Task
Word for word, retype every entry in the listing.

Data provided
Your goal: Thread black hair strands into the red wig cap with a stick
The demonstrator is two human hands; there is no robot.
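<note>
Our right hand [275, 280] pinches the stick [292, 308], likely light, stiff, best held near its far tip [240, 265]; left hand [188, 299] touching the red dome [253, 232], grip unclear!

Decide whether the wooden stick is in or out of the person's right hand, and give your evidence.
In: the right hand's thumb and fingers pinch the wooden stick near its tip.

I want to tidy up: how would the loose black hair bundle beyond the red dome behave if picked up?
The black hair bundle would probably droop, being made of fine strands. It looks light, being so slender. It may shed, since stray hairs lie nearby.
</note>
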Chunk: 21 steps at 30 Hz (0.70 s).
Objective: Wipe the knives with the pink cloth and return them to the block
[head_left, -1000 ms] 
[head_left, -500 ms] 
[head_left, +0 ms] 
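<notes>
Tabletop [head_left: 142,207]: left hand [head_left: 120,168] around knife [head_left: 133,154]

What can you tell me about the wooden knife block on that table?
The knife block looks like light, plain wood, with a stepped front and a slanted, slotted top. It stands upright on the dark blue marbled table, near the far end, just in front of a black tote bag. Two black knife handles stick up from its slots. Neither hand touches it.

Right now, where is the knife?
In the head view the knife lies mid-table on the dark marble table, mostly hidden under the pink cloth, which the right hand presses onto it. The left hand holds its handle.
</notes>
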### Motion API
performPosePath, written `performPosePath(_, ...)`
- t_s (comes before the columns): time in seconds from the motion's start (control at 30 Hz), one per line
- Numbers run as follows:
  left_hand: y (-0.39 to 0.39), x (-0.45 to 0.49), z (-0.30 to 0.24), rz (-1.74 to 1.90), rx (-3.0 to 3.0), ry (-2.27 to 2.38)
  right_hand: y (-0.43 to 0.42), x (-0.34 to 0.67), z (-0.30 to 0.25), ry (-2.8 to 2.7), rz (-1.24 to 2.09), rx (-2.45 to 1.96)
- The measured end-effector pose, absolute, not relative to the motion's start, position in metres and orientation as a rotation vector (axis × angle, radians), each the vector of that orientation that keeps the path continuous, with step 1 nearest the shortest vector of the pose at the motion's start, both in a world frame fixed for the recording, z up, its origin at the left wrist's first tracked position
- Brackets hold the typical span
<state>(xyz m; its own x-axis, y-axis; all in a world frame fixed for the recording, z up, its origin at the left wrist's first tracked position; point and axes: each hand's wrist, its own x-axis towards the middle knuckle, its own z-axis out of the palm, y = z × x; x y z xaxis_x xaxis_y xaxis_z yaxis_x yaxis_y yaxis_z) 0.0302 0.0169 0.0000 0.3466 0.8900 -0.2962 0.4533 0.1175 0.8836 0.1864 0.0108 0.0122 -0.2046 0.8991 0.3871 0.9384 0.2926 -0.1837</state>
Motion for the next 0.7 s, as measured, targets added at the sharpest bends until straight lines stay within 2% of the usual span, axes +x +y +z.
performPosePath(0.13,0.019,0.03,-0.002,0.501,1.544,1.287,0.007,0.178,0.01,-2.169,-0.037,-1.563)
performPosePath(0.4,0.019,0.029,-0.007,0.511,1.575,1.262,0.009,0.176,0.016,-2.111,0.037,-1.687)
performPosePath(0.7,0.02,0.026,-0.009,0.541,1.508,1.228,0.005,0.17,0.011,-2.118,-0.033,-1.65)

Reply
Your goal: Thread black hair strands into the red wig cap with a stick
The demonstrator is two human hands; there is no robot.
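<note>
Our right hand [275, 280] pinches the stick [292, 308], likely light, stiff, best held near its far tip [240, 265]; left hand [188, 299] touching the red dome [253, 232], grip unclear!

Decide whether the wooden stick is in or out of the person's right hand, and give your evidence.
In: the right hand's thumb and fingers pinch the wooden stick near its tip.

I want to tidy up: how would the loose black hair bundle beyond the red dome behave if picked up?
The black hair bundle would probably droop, being made of fine strands. It looks light, being so slender. It may shed, since stray hairs lie nearby.
</note>
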Chunk: 21 steps at 30 Hz (0.70 s).
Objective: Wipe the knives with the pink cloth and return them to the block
[head_left, -1000 ms] 
[head_left, -500 ms] 
[head_left, +0 ms] 
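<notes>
Tabletop [head_left: 142,207]: left hand [head_left: 120,168] around knife [head_left: 133,154]

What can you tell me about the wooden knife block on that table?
The knife block looks like light, plain wood, with a stepped front and a slanted, slotted top. It stands upright on the dark blue marbled table, near the far end, just in front of a black tote bag. Two black knife handles stick up from its slots. Neither hand touches it.

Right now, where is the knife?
In the head view the knife lies mid-table on the dark marble table, mostly hidden under the pink cloth, which the right hand presses onto it. The left hand holds its handle.
</notes>
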### Motion API
performPosePath, written `performPosePath(_, ...)`
- t_s (comes before the columns): time in seconds from the motion's start (control at 30 Hz), one per line
- Numbers run as follows:
  left_hand: y (-0.39 to 0.39), x (-0.45 to 0.49), z (-0.30 to 0.24), rz (-1.74 to 1.90), rx (-3.0 to 3.0), ry (-2.27 to 2.38)
  right_hand: y (-0.43 to 0.42), x (-0.34 to 0.67), z (-0.30 to 0.25), ry (-2.8 to 2.7), rz (-1.24 to 2.09), rx (-2.45 to 1.96)
- The measured end-effector pose, absolute, not relative to the motion's start, position in metres and orientation as a rotation vector (axis × angle, radians), each the vector of that orientation that keeps the path continuous, with step 1 nearest the shortest vector of the pose at the motion's start, both in a world frame fixed for the recording, z up, its origin at the left wrist's first tracked position
- Brackets hold the typical span
<state>(xyz m; its own x-axis, y-axis; all in a world frame fixed for the recording, z up, its origin at the left wrist's first tracked position; point and axes: each hand's wrist, its own x-axis towards the middle knuckle, its own z-axis out of the palm, y = z × x; x y z xaxis_x xaxis_y xaxis_z yaxis_x yaxis_y yaxis_z) 0.0302 0.0169 0.0000 0.3466 0.8900 -0.2962 0.4533 0.1175 0.8836 0.1864 0.0108 0.0122 -0.2046 0.8991 0.3871 0.9384 0.2926 -0.1837</state>
Motion for the next 0.7 s, as measured, targets added at the sharpest bends until straight lines stay within 2% of the usual span, axes +x +y +z.
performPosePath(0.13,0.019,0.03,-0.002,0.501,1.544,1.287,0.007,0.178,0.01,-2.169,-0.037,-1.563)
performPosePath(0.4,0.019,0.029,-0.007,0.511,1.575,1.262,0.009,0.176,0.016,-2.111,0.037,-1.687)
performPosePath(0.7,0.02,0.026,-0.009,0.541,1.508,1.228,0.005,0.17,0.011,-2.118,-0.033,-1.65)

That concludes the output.